The unanticipated consequences of health information technology are of particular interest today. In the past five years about $30 billion of federal incentive payments have succeeded in rapidly raising the adoption rate of electronic health records. This computerization of health care has been like a car whose spinning tires have finally gained purchase. We were so accustomed to staying still that we were utterly unprepared for that first lurch forward.

Whopping errors and maddening changes in work flow have even led some physicians to argue that we should exhume our three-ring binders and return to a world of pen and paper.

This argument is utterly unpersuasive. Health care, our most information-intensive industry, is plagued by demonstrably spotty quality, millions of errors and backbreaking costs. We will never make fundamental improvements in our system without the thoughtful use of technology. Even today, despite the problems, the evidence shows that care is better and safer with computers than without them.

Moreover, the digitization of health care promises, eventually, to be transformative. Patients who today sit in hospital beds will one day receive telemedicine-enabled care in their homes and workplaces. Big-data techniques will guide the treatment of individual patients, as well as the best ways to organize our systems of care. (Of course, we need to keep such data out of the hands of hackers, a problem that we have clearly not yet licked.) New apps will make it easier for patients to choose the best hospitals and doctors for specific problems — and even help them decide whether they need to see a doctor at all.
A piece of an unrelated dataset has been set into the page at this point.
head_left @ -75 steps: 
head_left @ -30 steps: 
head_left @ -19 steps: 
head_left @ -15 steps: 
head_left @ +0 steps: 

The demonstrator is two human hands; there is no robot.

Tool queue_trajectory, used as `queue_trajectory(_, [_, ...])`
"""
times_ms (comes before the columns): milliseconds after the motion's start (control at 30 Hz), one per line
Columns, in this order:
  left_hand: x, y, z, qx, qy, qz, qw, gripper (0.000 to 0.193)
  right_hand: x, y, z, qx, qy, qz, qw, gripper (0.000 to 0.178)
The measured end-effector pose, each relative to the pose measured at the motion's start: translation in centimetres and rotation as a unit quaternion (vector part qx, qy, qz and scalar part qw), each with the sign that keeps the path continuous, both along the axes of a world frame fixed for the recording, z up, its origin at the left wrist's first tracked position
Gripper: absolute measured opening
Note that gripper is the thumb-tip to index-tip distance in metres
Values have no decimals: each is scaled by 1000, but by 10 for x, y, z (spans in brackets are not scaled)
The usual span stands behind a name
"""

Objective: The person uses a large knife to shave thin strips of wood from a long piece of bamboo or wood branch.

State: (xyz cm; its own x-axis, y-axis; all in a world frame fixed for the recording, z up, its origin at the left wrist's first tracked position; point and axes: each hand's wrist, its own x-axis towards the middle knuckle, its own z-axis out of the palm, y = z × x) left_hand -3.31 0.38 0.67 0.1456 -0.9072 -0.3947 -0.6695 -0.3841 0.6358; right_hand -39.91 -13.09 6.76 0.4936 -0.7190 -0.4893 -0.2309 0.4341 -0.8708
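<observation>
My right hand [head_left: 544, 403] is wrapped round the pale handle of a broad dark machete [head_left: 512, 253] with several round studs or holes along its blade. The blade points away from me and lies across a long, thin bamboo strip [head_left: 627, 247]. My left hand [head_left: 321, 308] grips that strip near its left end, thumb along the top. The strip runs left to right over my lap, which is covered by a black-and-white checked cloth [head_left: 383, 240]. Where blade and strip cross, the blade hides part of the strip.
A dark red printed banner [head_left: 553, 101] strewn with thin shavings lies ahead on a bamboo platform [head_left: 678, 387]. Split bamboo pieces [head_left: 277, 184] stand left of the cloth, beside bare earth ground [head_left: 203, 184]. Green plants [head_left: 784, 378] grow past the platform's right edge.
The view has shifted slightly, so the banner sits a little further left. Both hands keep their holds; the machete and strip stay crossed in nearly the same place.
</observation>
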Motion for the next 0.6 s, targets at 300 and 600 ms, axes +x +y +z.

Some improvements will come with refinement of the software. Today’s health care technology has that Version 1.0 feel, and it is sure to get better.

But it’s more than the code that needs to improve. In the 1990s, Erik Brynjolfsson, a management professor at M.I.T., described “the productivity paradox” of information technology, the lag between the adoption of technology and the realization of productivity gains. Unleashing the power of computerization depends on two keys, like a safe-deposit box: the technology itself, but also changes in the work force and culture.

In health care, changes in the way we organize our work will most likely be the key to improvement. This means training students and physicians to focus on the patient despite the demands of the computers. It means creating new ways to build teamwork once doctors and nurses are no longer yoked to the nurse’s station by a single paper record. It means federal policies that promote the seamless sharing of data between different systems in different settings.

We also need far better collaboration between academic researchers and software developers to weed out bugs and reimagine how our work can be accomplished in a digital environment.

I interviewed Boeing’s top cockpit designers, who wouldn’t dream of green-lighting a new plane until they had spent thousands of hours watching pilots in simulators and on test flights. This principle of user-centered design is part of aviation’s DNA, yet has been woefully lacking in health care software design.

Our iPhones and their digital brethren have made computerization look easy, which makes our experience with health care technology doubly disappointing. An important step is admitting that there is a problem, toning down the hype, and welcoming thoughtful criticism, rather than branding critics as Luddites.

In my research, I found humility in a surprising place: the headquarters of I.B.M.’s Watson team, the people who built the computer that trounced the “Jeopardy!” champions. I asked the lead engineer of Watson’s health team, Eric Brown, what the equivalent of the “Jeopardy!” victory would be in medicine. I expected him to describe some kind of holographic physician, like the doctor on “Star Trek Voyager,” with Watson serving as the cognitive engine. His answer, however, reflected his deep respect for the unique challenges of health care. “It’ll be when we have a technology that physicians suddenly can’t live without,” he said.

And that was it. Just an essential tool. Nothing more, and nothing less.